The line, which occurs early in the film - a play on Nietzsche's overquoted axiom - doesn't just apply to the psycho bad guy, though, but, as we learn, to Batman himself.

"It was a question of how to follow on from Batman Begins with this idea of escalation," says director/writer Nolan of his widely acclaimed first film on the Gotham City superhero.

"Batman's created himself as this extraordinary presence to stand against crime in Gotham, but it's warped into a withering response from the criminal element, particularly manifested in The Joker," referring to the role played by the late Heath Ledger, whose frighteningly intense performance is already drawing talk of an Oscar nomination.

But Ledger's performance is hardly the only impressive thing about The Dark Knight. Like Batman Begins, it is filled with spectacular stunts to get the juices flowing in action fans, (but even better - they flipped an actual 18-wheel semi for one of many insane automotive sequences) and six major sequences shot with IMAX cameras, a first for any Hollywood feature film.

Still, the most wowing thing of all might be what a rich, multifaceted story The Dark Knight tells. More than any other comic-book movie ever made - and more than most big-studio productions of any type these days - the Bat-sequel offers great character work, thoughtful underlying themes, a true sense of realism for this kind of thing and multiple plot threads that dovetail beautifully in its edge-of-your-seat final act.

"I started from the end of the film; I knew exactly what I wanted the story process to lead up to," the London- and Chicago-raised Nolan explains in an erudite English accent.

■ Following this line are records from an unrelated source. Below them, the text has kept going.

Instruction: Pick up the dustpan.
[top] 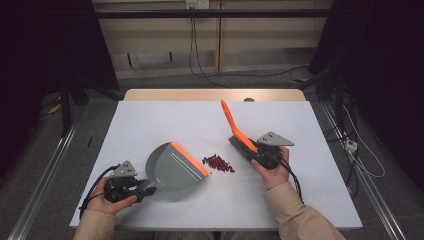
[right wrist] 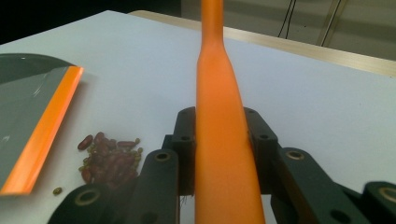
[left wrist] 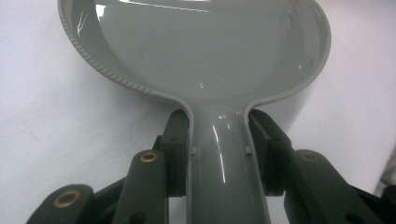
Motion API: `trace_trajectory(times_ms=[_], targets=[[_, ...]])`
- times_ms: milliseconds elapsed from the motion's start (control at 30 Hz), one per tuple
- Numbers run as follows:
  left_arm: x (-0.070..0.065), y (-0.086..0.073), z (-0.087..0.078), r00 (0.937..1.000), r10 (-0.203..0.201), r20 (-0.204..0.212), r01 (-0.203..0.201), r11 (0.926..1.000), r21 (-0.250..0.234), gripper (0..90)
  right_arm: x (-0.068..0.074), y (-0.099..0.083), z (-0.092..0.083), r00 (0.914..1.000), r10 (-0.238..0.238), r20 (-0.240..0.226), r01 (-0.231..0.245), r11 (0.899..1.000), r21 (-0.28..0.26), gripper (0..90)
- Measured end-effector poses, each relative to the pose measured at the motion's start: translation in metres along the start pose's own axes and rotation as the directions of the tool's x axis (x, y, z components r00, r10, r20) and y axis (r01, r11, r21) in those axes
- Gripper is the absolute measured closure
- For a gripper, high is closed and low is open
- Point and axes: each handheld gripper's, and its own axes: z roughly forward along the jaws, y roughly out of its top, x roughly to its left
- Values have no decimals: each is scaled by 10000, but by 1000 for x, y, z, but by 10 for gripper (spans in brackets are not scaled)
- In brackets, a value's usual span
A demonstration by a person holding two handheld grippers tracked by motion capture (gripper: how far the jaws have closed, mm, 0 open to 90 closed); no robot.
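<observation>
1. We see the fingers [left wrist: 175, 154] of the left gripper [left wrist: 219, 149] pressed against both sides of the grey neck of the dustpan [left wrist: 201, 56], so they grip its handle firmly.
2. The fingers [right wrist: 184, 149] of the right gripper [right wrist: 219, 149] clamp the orange handle of the brush [right wrist: 219, 121] from both sides, drawn in narrow on it.
3. In the high view we find the dustpan [top: 172, 167] on the near left part of the table [top: 150, 120], its grey bowl low over the surface and its orange lip turned towards the right and far side.
4. Just beside that lip lies a small pile of red beans [top: 218, 163], near the middle of the table; we cannot tell whether the lip touches them.
5. The brush [top: 239, 134] stands to the right of the beans, its dark bristle head low near the table and its orange handle slanting up and away to the far left.
6. The left gripper [top: 145, 191] sits at the near left, held by the person's left hand [top: 112, 197]; the right gripper [top: 252, 155] sits right of the beans, in the right hand [top: 274, 172].
7. In the right gripper view the beans [right wrist: 109, 158] lie left of the handle, with the dustpan's orange lip [right wrist: 44, 135] beyond them.
8. The table has a pale top with a wooden far edge.
</observation>
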Motion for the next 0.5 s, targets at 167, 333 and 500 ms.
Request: trace_trajectory(times_ms=[167,333,500], targets=[[-4,0,2,9995,205,258,-211,9995,237,627,4,-3,11,9999,-168,-25,169,9994,298,706],[-7,0,6,9980,442,445,-463,9979,459,627,7,-5,14,9992,-388,-83,392,9978,529,701],[-8,0,7,9977,507,454,-528,9975,464,626,6,-3,12,9990,-355,-277,373,9970,675,653]])
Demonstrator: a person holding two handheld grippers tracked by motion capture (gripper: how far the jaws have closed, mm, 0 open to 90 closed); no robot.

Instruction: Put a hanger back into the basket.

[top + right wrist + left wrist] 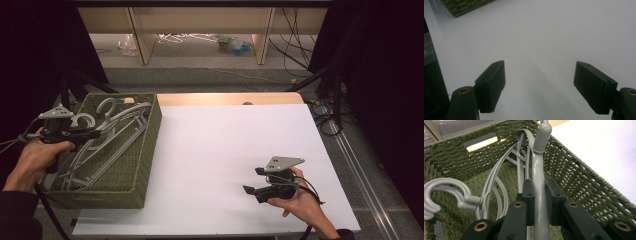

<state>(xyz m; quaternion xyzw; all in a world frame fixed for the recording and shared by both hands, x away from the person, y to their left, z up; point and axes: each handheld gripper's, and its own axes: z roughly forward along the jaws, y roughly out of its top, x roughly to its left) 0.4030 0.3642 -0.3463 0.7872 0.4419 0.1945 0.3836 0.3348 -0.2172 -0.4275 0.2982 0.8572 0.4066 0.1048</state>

Christian Bale reprises the dual role of playboy billionaire Bruce Wayne and Batman from the last movie. The film follows the vigilante's efforts to clean up corruption-prone Gotham City once and for all with the help of stalwart police Lieutenant Jim Gordon (Gary Oldman again) and crusading new District Attorney Harvey Dent (Aaron Eckhart).

But then the anarchic Joker ("I choose chaos") appears out of nowhere. And with seemingly limitless resources and imagination, he throws the whole city into pandemonium, testing even Gotham's best commitment to its cherished ethics.

"Bruce Wayne is no longer the angry, naive young man" he was in Begins, says Bale. "We've seen that journey of his hardening, his toughening-up, delving into the underbelly of the world and understanding desperation and need. Now he's more mature and has the burden of responsibility of power, vs his attempts to attain power, to do good; he's not abusing that power. But we have somebody who really deserves credit and is getting none. In fact, he's been accused of being responsible for the rise in a different quality of crime, hence the attraction of freaks to Gotham, with the ultimate freak being The Joker."

And the late Ledger played him to the max, as a far more demented and terrifying force than Jack Nicholson in Tim Burton's 1989 Batman or Cesar Romero on the campy 1960s TV show did.